### [Task brief]
Starting at the first line of the data below, retype every line up to and including the one containing "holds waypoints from".

### [Information provided]
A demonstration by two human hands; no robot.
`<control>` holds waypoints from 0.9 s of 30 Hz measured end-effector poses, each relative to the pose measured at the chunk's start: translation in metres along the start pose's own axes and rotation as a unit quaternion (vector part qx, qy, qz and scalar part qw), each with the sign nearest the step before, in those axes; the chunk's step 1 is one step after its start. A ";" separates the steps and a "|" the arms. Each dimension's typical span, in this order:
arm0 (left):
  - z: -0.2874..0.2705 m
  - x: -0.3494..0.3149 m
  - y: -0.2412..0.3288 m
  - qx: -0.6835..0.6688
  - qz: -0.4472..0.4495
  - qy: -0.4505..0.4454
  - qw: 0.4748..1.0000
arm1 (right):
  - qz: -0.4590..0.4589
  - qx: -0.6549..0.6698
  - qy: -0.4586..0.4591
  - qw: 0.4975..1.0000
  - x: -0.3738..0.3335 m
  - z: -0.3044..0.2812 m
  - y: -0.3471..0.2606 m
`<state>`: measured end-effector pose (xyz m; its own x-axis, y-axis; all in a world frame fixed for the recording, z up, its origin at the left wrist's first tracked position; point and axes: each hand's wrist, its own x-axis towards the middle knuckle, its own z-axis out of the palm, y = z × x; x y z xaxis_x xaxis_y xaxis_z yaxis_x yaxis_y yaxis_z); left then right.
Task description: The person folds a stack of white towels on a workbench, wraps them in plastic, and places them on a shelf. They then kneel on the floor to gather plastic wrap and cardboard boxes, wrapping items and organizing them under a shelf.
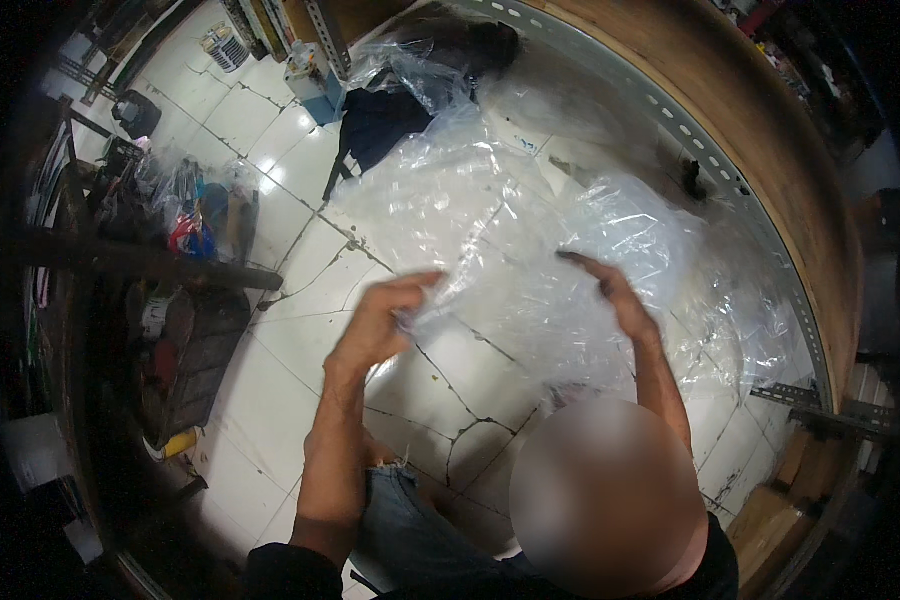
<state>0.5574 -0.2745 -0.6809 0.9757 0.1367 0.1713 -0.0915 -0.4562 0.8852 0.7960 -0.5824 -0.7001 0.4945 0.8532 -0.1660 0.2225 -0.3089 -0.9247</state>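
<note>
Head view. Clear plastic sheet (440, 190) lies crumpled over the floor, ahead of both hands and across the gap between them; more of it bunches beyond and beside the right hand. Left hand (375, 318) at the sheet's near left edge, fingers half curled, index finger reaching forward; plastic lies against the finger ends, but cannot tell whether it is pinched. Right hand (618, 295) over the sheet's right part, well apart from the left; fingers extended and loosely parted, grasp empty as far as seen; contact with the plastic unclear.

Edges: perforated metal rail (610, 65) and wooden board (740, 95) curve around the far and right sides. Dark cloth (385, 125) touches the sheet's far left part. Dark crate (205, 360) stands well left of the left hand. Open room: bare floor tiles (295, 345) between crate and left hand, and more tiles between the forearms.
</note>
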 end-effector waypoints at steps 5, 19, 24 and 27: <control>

### [Finished task]
A demonstration by two human hands; no robot.
`<control>` holds waypoints from 0.9 s of 30 Hz measured end-effector poses, each relative to the pose measured at the chunk's start: translation in metres along the start pose's own axes and rotation as a unit quaternion (vector part qx, qy, qz and scalar part qw), each with the sign nearest the step before, in those axes; the chunk's step 1 is one step after its start. A ";" separates the steps and a "|" the arms. Each dimension's typical span, in this order:

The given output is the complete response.